┌──
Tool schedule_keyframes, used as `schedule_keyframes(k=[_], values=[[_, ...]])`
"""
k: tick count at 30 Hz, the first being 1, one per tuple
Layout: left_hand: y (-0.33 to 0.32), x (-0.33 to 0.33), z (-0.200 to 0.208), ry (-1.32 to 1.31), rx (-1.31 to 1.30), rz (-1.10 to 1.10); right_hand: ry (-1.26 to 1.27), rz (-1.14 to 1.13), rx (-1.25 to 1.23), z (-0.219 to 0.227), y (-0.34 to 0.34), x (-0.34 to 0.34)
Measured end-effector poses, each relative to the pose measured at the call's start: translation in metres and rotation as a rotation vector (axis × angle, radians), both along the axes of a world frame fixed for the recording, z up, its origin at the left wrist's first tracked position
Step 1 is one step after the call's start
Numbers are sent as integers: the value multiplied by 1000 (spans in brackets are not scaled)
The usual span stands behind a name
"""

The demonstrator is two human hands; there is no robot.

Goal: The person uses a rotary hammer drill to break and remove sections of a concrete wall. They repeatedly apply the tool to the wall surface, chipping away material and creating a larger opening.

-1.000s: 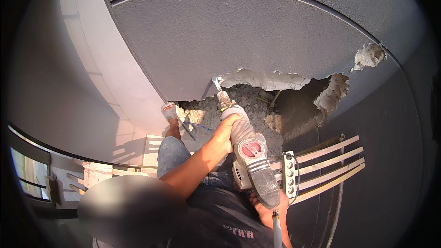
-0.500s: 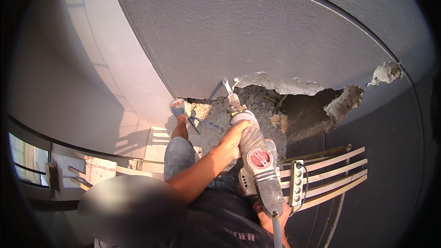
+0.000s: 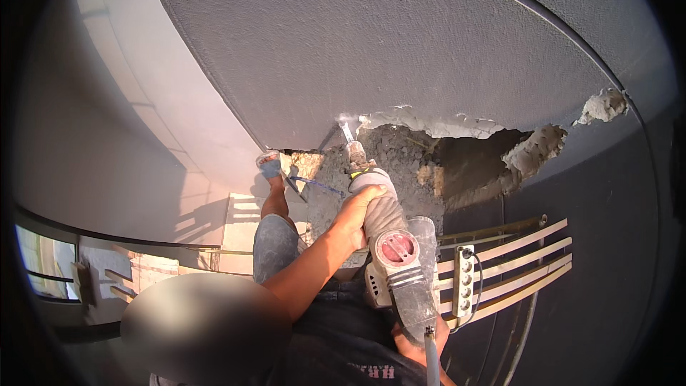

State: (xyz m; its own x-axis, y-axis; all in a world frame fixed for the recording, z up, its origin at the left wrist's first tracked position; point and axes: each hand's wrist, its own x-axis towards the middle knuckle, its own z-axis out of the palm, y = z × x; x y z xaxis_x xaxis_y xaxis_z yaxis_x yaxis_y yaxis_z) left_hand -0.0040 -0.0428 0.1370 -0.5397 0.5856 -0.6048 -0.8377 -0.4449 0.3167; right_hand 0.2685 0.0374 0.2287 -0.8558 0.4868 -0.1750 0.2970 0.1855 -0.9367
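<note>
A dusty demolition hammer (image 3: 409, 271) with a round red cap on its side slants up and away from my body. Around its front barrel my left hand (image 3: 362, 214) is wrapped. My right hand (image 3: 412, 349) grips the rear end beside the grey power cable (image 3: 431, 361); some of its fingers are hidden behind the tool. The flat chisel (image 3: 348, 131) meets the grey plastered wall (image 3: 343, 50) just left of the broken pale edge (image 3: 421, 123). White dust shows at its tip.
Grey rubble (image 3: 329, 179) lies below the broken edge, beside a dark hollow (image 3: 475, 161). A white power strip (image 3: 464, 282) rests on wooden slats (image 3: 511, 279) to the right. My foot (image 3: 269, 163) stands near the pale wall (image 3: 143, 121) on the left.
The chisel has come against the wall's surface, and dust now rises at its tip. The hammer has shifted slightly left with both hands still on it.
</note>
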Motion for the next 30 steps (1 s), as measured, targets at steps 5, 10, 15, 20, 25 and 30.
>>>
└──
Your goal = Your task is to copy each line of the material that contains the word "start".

Problem solution =
Measured end-effector poses, each relative to the pose measured at the call's start: translation in metres and rotation as a rotation vector (axis × angle, radians), both along the axes of a world frame fixed for the recording, z up, its origin at the left wrist's first tracked position
Step 1 is one step after the call's start

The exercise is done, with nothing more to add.